Street in Bydgoszcz, Poland

Przyrzecze street is a street located in the old town district of Bydgoszcz, Poland. Many of its buildings are part of Bydgoszcz local history. Due to the proximity of the river, its townhouses represent a picturesque urban complex.

== Location ==
The street is located in the western part of Bydgoszcz old town, along Młynówka, a branch of Brda river which borders Mill Island on its western, southern and eastern sides. The short street (160m long) runs roughly on a north–south axis, from Farna Street to Długa street. The street connects with Mill Island via the Mill Bridge (Most Młyński), which has been standing on this spot since 1791, but has been re-built many times.

==History==
===Period prior to Poland partitions (1795)===
Przyrzecze Street was laid out in the middle of the 14th century, during the formation of Bydgoszcz Old Town. It ran on the western outskirts of the city of Bydgoszcz, on the border of the Młynówka branch.

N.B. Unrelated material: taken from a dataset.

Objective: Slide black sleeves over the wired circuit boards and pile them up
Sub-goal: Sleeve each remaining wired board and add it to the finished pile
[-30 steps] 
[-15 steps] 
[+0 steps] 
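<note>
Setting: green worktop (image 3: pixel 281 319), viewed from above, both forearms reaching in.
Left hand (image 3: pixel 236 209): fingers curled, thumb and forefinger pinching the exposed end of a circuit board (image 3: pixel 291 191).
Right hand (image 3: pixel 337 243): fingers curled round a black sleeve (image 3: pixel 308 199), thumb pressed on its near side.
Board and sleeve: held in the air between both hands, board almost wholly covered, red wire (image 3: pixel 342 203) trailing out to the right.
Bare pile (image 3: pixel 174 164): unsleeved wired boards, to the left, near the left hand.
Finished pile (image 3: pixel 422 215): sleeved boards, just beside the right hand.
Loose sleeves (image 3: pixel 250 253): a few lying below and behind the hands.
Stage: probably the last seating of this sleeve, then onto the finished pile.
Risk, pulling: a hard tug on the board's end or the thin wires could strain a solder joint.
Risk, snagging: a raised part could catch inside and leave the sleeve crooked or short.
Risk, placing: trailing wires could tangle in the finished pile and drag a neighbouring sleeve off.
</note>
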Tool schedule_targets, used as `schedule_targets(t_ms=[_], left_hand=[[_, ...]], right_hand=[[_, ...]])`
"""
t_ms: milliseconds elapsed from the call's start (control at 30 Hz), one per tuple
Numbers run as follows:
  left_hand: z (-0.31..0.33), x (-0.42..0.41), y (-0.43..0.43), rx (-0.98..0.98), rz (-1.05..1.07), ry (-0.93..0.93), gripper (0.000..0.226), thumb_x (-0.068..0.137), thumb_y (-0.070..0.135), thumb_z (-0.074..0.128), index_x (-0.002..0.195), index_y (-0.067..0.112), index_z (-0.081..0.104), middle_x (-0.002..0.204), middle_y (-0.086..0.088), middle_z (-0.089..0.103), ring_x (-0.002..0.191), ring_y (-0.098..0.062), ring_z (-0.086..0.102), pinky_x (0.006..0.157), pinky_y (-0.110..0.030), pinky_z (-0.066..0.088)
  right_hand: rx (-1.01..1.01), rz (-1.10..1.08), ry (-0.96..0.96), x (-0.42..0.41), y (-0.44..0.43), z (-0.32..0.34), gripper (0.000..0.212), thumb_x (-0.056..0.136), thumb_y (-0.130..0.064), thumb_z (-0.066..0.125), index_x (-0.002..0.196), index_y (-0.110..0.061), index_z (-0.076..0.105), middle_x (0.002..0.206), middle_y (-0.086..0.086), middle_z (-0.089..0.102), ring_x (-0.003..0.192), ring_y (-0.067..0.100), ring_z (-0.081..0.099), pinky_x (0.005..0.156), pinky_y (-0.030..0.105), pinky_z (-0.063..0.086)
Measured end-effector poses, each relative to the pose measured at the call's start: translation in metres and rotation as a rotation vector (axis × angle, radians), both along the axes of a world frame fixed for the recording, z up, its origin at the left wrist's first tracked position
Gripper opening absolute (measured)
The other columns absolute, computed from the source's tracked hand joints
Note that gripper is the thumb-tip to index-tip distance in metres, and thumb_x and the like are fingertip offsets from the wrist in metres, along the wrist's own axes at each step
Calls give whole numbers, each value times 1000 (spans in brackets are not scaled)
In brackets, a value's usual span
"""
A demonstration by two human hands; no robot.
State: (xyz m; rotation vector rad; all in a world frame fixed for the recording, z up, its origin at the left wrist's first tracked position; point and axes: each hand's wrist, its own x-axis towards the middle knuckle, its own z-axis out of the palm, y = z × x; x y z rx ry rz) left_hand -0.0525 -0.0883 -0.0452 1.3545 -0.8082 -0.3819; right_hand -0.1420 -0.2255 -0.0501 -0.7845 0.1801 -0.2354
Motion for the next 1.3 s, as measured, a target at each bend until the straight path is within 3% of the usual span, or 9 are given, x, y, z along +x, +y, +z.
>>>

At that time, the street was connected in the north to Grodzka Street and to the Młyńska Bridge (at the very spot of today's foot bridge leading to Opera Nova). At the end of the 18th century, with the extension of the cemetery around the Cathedral, Przyrzecze street northern tip ended to Farna Street, as it is nowadays.

During an archaeological rescue survey carried out in the area, fragments of a wooden structure were unveiled. Presumably, it was a wood-covered street, running along the banks of the Młynówka river, including:
- Relics of the pavement discovered at a depth of 1.6 m to 1.7 m below today's surface;
- Remnants of a wooden water pipe pointing towards the river;
- Below the wooden layer, ceramics from the end of the 14th century.

===Prussian period===
On the first detailed plan of Bromberg, realized in 1774 by Prussian geometer Greth, most of the buildings on Przyrzecze street are located on the southern part, near Długa street. In the northern part, houses were only present in the eastern frontage, as backsides of tenements located on parallel Jezuicka Street. Like today, the northern area of Przyrzecze street gently slid down to the river, offering a public access to water collection.

On a plan of the city from 1876, the development of the street is similar as today, with townhouses on the eastern side, and industrial buildings on the west side. Indeed, the city expanded during the second half of the 19th century along the Brda river and many industrial plants such as tanneries, breweries and distilleries began to emerge here. Frontages with odd numbers were the back of houses on Jezuicka street and even numbers were borne by building courtyards giving onto Młynówka river, as one can still observe today along the water side (Venice of Bydgoszcz).

===Interwar Period and German occupation===
The street, by its seclusion and its design became a refuge for Bydgoszcz outcasts, even during German occupation of the city. Hence, the renaming of the alley between 1939 and 1945, as Flunderweg (from the muddy flounder fish).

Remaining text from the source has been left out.